# My 38 gallon upgrade and move...



## Pasfur (Mar 29, 2008)

I have been talking a lot about my 180 gallon tank lately, but first things first. I have an existing 38 gallon reef that in 4 weeks must be completely moved. This thread will document my progress and methods of moving this tank. The tank will be upgraded to a 58 bowfront in the new condo. I will document the 58 build in the pics and video area, starting in 2 weeks.

Here is the 38 gallon as it exists today:








My plan is to first set up the 58 gallon bowfront, the weekend of March 5th. A short 2 weeks later, the weekend of March 17th, all livestock will be moved from the 38 into the 58. There will be many steps involved designed to have a "mature" aquarium in place in only a 4 week time. When I say mature, i am not talking about Ammonia and Nitrite. It will be child's play to get Ammonia and Nitrite to zero. I also want a thriving copepod and amphipod population and I hope to avoid the typical algale and diatom blooms.

So... here goes!

Today I purchased 25 pounds of fully cured live rock. The rock if very porous and light weight for its size. If this rock were from Florida it would easily weigh 50 or more pounds. The LFS employee did not know the origin of this rock, but to me it appears to be from Fiji, based on weight and colors.

Before I left home I cleaned out a 20 gallon storage tote and filled it with 15 gallons of saltwater.








I spent a good 30 minutes at the LFS picking through the live rock containers, finding the perfect pieces. I look for rock which does not have an odor, is very light weight, has nice coraline growth, is porous, and has flat areas that make for easy coral placement. I always do my own digging and simply will not buy rock if I feel rushed or unwelcome. I weigh my own pieces and box my own rock. This is the deal. If you want my business, we do it my way. 

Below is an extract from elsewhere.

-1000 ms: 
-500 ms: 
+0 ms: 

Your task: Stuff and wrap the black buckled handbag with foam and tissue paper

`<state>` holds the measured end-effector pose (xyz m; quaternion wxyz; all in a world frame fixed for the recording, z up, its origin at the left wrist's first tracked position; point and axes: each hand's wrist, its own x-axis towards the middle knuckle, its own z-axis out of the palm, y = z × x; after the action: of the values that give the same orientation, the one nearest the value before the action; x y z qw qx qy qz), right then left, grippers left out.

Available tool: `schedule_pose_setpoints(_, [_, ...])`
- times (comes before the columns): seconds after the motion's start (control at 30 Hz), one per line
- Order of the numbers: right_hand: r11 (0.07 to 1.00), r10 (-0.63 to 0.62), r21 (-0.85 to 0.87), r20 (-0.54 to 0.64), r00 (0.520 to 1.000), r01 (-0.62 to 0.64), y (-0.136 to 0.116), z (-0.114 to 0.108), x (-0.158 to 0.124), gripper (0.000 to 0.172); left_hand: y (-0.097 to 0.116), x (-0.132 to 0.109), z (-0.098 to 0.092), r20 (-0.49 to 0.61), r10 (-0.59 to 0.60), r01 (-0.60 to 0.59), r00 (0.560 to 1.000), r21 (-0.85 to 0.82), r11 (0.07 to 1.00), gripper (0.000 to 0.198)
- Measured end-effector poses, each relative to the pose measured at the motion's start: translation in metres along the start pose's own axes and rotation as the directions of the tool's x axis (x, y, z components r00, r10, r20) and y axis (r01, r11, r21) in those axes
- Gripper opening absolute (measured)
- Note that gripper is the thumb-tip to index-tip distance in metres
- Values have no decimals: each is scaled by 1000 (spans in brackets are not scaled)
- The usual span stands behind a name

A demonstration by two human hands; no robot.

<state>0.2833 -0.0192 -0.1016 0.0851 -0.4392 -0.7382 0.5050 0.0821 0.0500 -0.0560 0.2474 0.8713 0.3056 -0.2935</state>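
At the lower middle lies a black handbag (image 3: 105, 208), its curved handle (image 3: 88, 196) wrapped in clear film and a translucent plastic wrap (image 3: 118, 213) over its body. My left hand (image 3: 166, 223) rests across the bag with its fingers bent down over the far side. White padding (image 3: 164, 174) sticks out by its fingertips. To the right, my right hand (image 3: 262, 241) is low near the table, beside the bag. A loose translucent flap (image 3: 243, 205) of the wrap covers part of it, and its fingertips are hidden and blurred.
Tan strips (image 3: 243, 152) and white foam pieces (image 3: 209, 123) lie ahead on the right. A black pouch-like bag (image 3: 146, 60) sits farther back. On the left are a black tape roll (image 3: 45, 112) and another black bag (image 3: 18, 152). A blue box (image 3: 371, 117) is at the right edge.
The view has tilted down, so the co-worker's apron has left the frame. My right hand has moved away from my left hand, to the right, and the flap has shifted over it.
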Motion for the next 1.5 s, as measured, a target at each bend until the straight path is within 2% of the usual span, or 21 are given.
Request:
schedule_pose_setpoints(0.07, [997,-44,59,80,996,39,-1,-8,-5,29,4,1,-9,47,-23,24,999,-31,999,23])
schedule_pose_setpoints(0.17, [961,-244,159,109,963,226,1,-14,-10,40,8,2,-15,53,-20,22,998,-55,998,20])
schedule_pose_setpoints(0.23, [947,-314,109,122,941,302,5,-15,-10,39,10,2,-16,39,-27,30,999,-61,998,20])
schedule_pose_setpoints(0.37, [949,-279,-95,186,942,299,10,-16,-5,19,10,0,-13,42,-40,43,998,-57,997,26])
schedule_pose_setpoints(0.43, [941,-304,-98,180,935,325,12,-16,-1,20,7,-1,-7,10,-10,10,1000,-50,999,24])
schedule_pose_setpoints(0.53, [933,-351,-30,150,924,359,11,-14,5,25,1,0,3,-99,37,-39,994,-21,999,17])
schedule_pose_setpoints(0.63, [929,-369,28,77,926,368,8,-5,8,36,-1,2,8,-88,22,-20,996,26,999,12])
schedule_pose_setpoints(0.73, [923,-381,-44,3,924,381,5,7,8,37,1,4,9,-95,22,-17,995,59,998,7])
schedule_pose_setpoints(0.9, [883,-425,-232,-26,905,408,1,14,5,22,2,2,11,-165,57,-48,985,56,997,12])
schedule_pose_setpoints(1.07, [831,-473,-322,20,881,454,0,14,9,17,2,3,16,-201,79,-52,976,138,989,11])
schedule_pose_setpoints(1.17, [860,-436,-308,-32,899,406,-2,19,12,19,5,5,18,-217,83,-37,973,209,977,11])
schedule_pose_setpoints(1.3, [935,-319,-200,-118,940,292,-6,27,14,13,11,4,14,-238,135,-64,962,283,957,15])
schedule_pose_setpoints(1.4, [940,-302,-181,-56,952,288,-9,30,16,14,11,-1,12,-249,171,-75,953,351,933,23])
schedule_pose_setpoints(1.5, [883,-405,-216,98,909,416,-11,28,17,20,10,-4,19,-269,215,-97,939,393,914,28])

I cover the rock with paper during shipment:








More next thread...


----------



## Pasfur (Mar 29, 2008)

I should wear gloves when handling the rock, but i'm stubborn. I placed the rock pieces one at a time into the tote, making sure they are completely submersed. 

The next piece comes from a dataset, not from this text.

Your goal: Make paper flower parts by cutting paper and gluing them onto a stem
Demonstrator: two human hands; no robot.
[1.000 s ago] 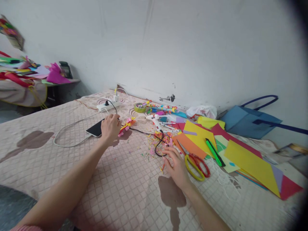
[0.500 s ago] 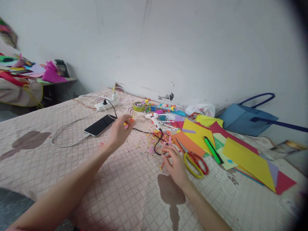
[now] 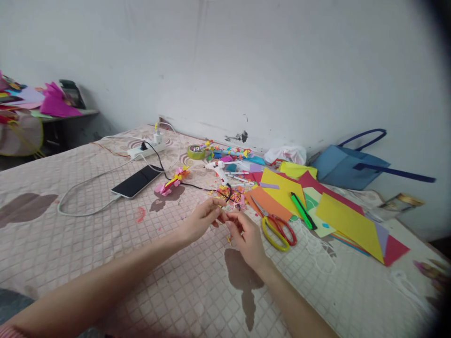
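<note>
My left hand [image 3: 202, 219] and my right hand [image 3: 247, 239] meet over the quilted cloth, fingertips pinched close together. Whatever lies between the fingers is too small to name. Just beyond them is a heap of small paper scraps [image 3: 235, 193] in pink, yellow and orange. A white glue gun [image 3: 221, 172] with a black cord rests behind the scraps. Left of my hands lies a pink, yellow and orange paper flower piece [image 3: 172, 182]. Scissors [image 3: 275, 231] with yellow and red handles lie to the right of my right hand.
A phone [image 3: 136, 182] on a white cable and a power strip [image 3: 146, 149] are at left. Yellow paper [image 3: 352, 220], a green cutter [image 3: 303, 210] and white string [image 3: 315, 239] lie at right. Tape [image 3: 196, 152] and a blue bag [image 3: 348, 164] stand near the wall.
My left hand has come away from the paper flower piece, which now lies on the cloth. It has moved right to meet my right hand. The view has shifted slightly right.
</note>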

Here is the final product, a 20 gallon storage tote which has become a temporary aquarium. 








I should point out that any water which drains off the live rock during the trip home from the LFS will often have copepods and amphipods and other life. For this reason, I drain all of the water in the bottom of the styrofoam shipping container into the tote.

I will use several totes of this size during my move. Each will serve to fully cure live rock and as temporary housing for fish during the move. More to come as I take further steps.


----------



## onefish2fish (Jul 22, 2008)

im confused. i thought you were doing a bigger tank but it appears you have settled for a 58?

which brings me to my next question. what are the dementions of the 58? ive never heard of a 58 bow.


----------



## Pasfur (Mar 29, 2008)

onefish2fish said:


> im confused. i thought you were doing a bigger tank but it appears you have settled for a 58?
> 
> which brings me to my next question. what are the dementions of the 58? ive never heard of a 58 bow.


LOL. Tank?? Who only has 1 tank??? This is Mark you are talking to! Yes, I am having a 180 delivered the weekend of March 5th. I also have a 58 bowfront that has been in my shed. ;-) This will be the new home to my reef until the 180 is ready for livestock. 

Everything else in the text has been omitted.